Outras: fadiga, perda de peso e anorexia são  problemas comuns em pacientes com DPOC severo ou muito severo. Doenças consumptivas devem ser investigadas. Ansiedade e depressão também podem estar presentes, posto que a doença tem grande impacto funcional e na qualidade de vida.

História médica
Deve incluir:
  • Exposição a fatores de risco - como tabaco e poluentes.
  • História patológica pregressa - incluindo asma, rinite, sinusite, outras doenças crônicas - comorbidades que também causem restrição de atividade. Internações ou crises (agravamento de sintomas) prévios.
  • História familiar de DPOC ou de outra doença respiratória
  • Padrão dos sintomas: quando os sintomas começaram (geralmente, na vida adulta), evoluíram, sua intensidade, restrições sociais impostas pelos sintomas.
  • Impacto da doença na qualidade de vida do paciente (trabalho, exercício físico, rotina familiar, atividade sexual...)
  • Possibilidade de reduzir os fatores de risco
Exame físico
Raramente, leva a diagnóstico de DPOC. Os sintomas de limitação de fluxo de ar geralmente só se apresentam em quadros severos.

Espirometria
É a medida mais confiável de restrição ao fluxo de ar. A espirometria deve medir o volume de ar forçadamente expirado da inspiração máxima do paciente - a capacidade vital forçada, CVF e o volume de ar expirado no primeiro segundo dessa manobra - volume expirado forçado em 1 segundo, VEF1 e a razão dessas duas medidas (VEF1 / CVF). Os valores são comparados com aqueles esperados conforme a idade, sexo, altura e etnia do paciente.

O VEF1/CVF em pacientes com DPOC é menor que 0,7. Indica um padrão obstrutivo persistente, isto é, mesmo após teste com uso do broncodilatador.

Avaliação do paciente
Os objetivos, a fim de guiar a terapia, são avaliar o nível de limitação do fluxo de ar (pelos valores da espirometria), os impactos na saúde do paciente e o risco de eventos futuros (crises, internações ou óbito)

Classificação da intensidade de limitação do fluxo de ar:
  • GOLD 1 - VEF 1 > 80%  - leve
  • GOLD 2  - VEF 1 entre 50 a 80% - moderada
  • GOLD 3 - VEF 1 entre 30 e 50% - grave 
  • GOLD 4 - VEF 1 menor que 30% - muito grave

Classificação dos sintomas:
Há o COPD Assessment Test, que avalia com pontuações de 0 a 5 vários sintomas (como tosse, secreção de muco, qualidade do sono, níveis de energia, opressão torácica, atividades sociais e rotineiras, atividade física...).
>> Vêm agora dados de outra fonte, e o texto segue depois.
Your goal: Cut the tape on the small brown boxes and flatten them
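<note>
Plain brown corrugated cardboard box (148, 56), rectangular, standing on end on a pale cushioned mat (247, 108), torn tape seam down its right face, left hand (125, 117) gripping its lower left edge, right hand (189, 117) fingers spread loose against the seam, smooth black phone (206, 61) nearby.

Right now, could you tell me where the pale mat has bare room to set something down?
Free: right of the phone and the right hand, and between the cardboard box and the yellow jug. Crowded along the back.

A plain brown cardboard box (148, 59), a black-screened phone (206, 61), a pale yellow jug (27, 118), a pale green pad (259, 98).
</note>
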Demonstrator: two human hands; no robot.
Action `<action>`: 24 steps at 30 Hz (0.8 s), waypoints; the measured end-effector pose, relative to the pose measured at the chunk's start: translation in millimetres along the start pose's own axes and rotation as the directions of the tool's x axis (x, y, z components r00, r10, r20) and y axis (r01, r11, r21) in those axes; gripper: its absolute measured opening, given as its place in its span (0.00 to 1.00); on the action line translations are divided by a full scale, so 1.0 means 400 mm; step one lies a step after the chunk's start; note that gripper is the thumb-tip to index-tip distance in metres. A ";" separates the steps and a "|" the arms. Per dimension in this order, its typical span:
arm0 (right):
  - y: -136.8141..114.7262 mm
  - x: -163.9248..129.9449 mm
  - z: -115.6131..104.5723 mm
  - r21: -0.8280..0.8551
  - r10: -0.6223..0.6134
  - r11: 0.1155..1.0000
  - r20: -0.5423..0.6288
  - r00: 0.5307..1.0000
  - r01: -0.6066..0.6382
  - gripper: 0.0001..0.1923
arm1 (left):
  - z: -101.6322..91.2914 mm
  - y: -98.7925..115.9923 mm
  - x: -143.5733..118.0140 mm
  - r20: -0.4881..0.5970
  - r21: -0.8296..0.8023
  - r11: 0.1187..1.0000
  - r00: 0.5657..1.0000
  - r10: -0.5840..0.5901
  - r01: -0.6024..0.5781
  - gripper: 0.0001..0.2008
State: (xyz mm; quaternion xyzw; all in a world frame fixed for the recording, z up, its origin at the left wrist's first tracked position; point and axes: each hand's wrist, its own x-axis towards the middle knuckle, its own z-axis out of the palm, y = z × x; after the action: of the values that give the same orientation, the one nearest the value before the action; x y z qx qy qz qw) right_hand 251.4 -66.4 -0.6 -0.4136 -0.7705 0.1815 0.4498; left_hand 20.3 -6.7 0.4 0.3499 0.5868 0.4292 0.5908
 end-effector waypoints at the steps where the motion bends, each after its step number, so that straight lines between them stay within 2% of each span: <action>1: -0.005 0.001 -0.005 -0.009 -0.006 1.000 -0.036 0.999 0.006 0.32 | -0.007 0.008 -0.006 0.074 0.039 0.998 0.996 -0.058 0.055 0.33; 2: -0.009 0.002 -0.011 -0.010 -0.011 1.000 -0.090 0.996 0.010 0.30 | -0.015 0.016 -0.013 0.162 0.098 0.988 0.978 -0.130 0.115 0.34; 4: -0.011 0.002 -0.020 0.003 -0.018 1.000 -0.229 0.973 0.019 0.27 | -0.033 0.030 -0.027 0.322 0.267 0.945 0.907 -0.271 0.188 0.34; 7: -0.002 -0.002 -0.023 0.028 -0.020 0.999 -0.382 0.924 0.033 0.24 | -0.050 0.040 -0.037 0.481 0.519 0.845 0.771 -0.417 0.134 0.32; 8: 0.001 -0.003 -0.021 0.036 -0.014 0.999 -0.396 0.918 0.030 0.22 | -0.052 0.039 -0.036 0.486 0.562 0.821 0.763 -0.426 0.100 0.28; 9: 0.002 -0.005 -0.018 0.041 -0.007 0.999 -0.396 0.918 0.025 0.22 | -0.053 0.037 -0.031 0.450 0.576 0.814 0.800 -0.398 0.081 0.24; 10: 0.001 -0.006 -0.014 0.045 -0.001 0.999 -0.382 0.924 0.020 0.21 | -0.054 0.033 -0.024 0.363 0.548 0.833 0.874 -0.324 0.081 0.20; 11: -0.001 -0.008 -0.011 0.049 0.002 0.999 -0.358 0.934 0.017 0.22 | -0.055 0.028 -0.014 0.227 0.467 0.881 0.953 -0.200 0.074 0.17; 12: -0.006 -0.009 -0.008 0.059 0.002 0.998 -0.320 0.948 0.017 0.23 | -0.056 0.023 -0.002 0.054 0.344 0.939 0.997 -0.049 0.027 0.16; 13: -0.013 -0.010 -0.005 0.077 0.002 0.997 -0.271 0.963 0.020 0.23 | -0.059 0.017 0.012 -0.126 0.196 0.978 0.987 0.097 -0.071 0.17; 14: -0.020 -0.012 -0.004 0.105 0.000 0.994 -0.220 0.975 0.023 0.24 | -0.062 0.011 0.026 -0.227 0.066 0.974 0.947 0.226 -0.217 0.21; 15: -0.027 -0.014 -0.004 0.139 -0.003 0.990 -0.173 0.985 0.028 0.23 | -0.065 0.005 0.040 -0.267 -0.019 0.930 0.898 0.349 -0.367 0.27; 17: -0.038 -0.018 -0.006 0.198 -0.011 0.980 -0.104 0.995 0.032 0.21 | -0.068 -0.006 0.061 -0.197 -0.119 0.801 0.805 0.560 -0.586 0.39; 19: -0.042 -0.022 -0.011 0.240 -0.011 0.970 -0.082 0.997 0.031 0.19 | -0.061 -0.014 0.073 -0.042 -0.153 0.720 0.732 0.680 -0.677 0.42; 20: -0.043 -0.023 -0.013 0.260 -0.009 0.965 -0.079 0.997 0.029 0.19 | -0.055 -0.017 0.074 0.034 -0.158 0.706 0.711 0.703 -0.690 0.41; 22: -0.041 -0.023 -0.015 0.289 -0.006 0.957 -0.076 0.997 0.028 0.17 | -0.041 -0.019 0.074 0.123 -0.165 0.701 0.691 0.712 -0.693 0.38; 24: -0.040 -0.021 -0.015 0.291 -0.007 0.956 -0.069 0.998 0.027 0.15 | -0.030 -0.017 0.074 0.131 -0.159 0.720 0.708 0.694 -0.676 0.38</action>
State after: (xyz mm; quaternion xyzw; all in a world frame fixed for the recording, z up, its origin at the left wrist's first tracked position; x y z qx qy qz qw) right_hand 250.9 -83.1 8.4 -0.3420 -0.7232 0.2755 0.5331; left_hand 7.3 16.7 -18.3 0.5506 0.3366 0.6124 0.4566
Avaliação dos riscos de exacerbação:
Exacerbação é definida como uma piora aguda dos sintomas respiratórios que exige terapia adicional. São classificadas em: leve (necessitando de broncodilatador de curta duração [SABA]), moderada (tratada com SABA e antibióticos e/ou corticosteroides orais) e grave (que requer hospitalização ou visita à emergência). As exacerbações graves também podem levar à falência respiratória aguda.

O melhor preditor de exacerbações frequentes (definidas como duas ou mais num ano) é histórico desses eventos já tratados. A piora da função pulmonar também é associada com maior prevalência de exacerbação; e hospitalização é associada com pior prognóstico de DPOC.

Avaliação das comorbidades:
Muitas vezes, os pacientes com DPOC apresentam outras doenças crônicas. O próprio DPOC é associado a sintomas extrapulmonares importantes - como disfunção da musculatura esquelética, devido ao sedentarismo e a problemas nutricionais. Comorbidades incluem doenças cardiovasculares, síndrome metabólica, osteoporose, depressão, ansiedade e câncer de pulmão. As comorbidades devem ser tratadas independentemente.

Avaliação combinada do DPOC:
É feita em ABCD (que correspondem à: intensidade/impacto dos sintomas e risco de eventos futuros) e 1234 (que correspondem à classificação GOLD de limitação do fluxo de ar).

Por exemplo: paciente GOLD A - com VEF 1 > 80%, com 0 ou 1 exacerbação sem ida ao hospital. GOLD D - paciente com VEF 1 < 30%, com 2 ou mais exacerbações ou com ida ao hospital.